The IIF also highlighted that while the primary purpose of sovereign debt sanctions is to limit access to funding for the Russian government, indirect effects such as on banking system liquidity cannot be ruled out.

“For the first time since 2017, the system actually experienced periods of structural liquidity deficits: in early 2021 and most recently following the invasion of Ukraine,” said the report. “These developments may have important implications for the banking system’s ability to roll over existing debt and buy out foreign investors’ holdings if necessary.”

SWIFT

On February 26 it was announced that several Russian banks would be removed from SWIFT, the global financial messaging system. The IIF said Western allies seem to have opted for a targeted approach, leaving room for continued trade settlements for European imports of Russian energy.

“But the number and systemic nature of the institutions chosen for SWIFT-related sanctions will still matter significantly for the impact on Russia’s banking system and the broader economy,” added the IIF. “Uncertainty surrounding the possible future inclusion of additional institutions alone, however, will put pressure on the entire financial system, resulting in an exacerbation of already-occurring bank runs and, specifically, a rush on foreign exchange in light of expected Ruble depreciation.”

Marc Rubinstein, a former hedge fund manager, said in his Net Interest newsletter that Europe may not want to completely cut Russian banks out of SWIFT for several reasons. They fear that a competitor to SWIFT could emerge from Russia and China and a carve-out has been agreed for energy with Gazprombank, which processes payments for energy company Gazprom, excluded from bank-specific sanctions.

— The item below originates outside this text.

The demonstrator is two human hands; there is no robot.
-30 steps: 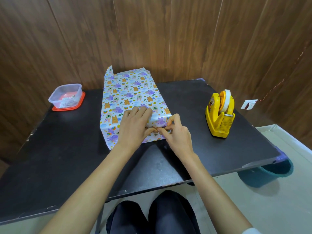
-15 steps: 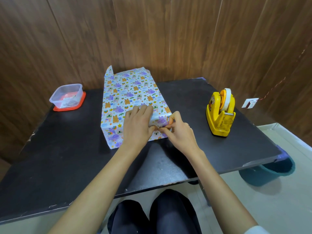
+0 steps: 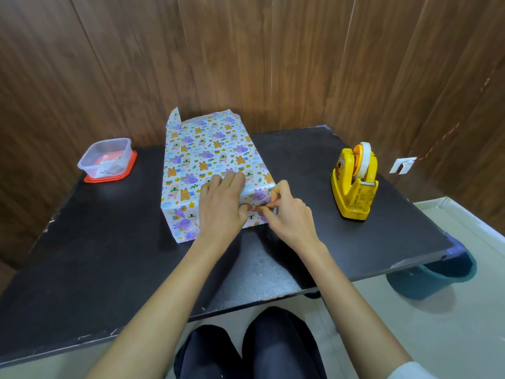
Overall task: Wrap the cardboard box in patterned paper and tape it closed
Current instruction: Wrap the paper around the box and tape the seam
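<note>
From the head camera, the left hand [image 3: 221, 203] is lying flat over the near top edge of the box [image 3: 183, 222]. Its fingers are straight and are pressing the patterned paper [image 3: 207, 149] down, and its thumb is reaching onto the near face. Touching that thumb, the right hand [image 3: 289, 214] is working with its fingers narrowed to a pinch on a fold of paper at the right end of that face. Whether a bit of tape is also between the fingertips is too small to tell.

The box is sitting on the black table [image 3: 109, 255], stretching away from both hands. Its top and sides are already covered, so the wrap looks well advanced. Beyond the hands, at the far end, a paper flap [image 3: 175, 119] is standing up unfolded, so that end probably needs closing after this one. The yellow tape holder [image 3: 355, 184] is standing well right of the right hand. A plastic tub [image 3: 106, 157] is sitting far to the left.
</note>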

https://twitter.com/faisalislam/status/1498682668409667591

The IIF highlighted that more drastic sanctions are possible including further tightening of Russian banks’ access to US dollars and euros, expanding the removal from SWIFT to additional institutions, sanctioning the secondary market for existing OFZ, and/or cutting off energy imports from Russia.

The sanctions target Russia’s domestic financial system, causing bank runs and forcing Russia’s central bank to continue hiking rates and/or to use its foreign exchange reserves.

“Furthermore, we believe that the CBR will have to institute strict capital controls and possibly declare a bank holiday as bank runs accelerate and demand for foreign exchange continues to rise sharply," added the IIF. "As a result, we anticipate seeing negative growth in an economy that has already been hindered by increasing isolationism.”